When the mystery of connectedness does surprise us - whether in a snowstorm-emptied New York street or a mist-shrouded grove of Redwoods, whether at a baby’s crib or a parent’s grave, whether in an empty classroom or an overflowing church, whether near a dawn-touched shoreline or the familiarity of a suburban yard, its nature is unmistakable, and the poet’s words apply:
If you came this way
Taking any route, starting from anywhere,
At any time or at any season,
It would always be the same: you would have to put off
Sense and notion. You are not here to verify,
Instruct yourself, or inform curiosity
Or carry report.
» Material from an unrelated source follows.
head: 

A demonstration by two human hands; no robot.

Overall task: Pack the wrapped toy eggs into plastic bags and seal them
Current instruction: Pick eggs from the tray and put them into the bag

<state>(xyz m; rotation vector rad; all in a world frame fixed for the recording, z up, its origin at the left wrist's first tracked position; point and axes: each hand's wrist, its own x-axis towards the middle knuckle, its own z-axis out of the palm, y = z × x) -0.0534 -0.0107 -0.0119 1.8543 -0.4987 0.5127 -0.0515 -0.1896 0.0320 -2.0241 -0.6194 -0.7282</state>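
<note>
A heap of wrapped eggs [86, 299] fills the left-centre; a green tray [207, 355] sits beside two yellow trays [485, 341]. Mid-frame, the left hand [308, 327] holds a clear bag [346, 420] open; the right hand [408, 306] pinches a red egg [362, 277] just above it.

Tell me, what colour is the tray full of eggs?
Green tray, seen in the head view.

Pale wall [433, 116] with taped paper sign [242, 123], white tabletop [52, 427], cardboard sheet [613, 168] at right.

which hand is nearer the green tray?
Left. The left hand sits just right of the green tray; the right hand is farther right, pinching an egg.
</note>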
You are here to kneel
Where prayer has been valid. And prayer is more
Than an order of words, the conscious occupation
Of the praying mind, or the sound of the voice praying.
And what the dead had no speech for, when living,
They can tell you, being dead; the communication
Of the dead is tongued with fire beyond the language of the living.
T.S. Eliot ~ Little Gidding
There will be no Stonehenge in my travels this year, no moment of wonder in the emptiness of a wind-swept English plain. But the sun is lowering in the sky, and soon enough solstice will arrive. If we are wise, we will find a bit of space, a little emptiness, some moments of silence in the midst of our celebrations to embrace its coming and its promise. As we ready our hearts – as we prepare a room built of those moments of solitude and silent attentiveness that so often elude us – then as surely as the sun stops, and the earth breathes, and the cold wind sweeps the plain, we will experience the joy which has embraced this world. It is a joy which does, quite truly, bring heaven and earth to song.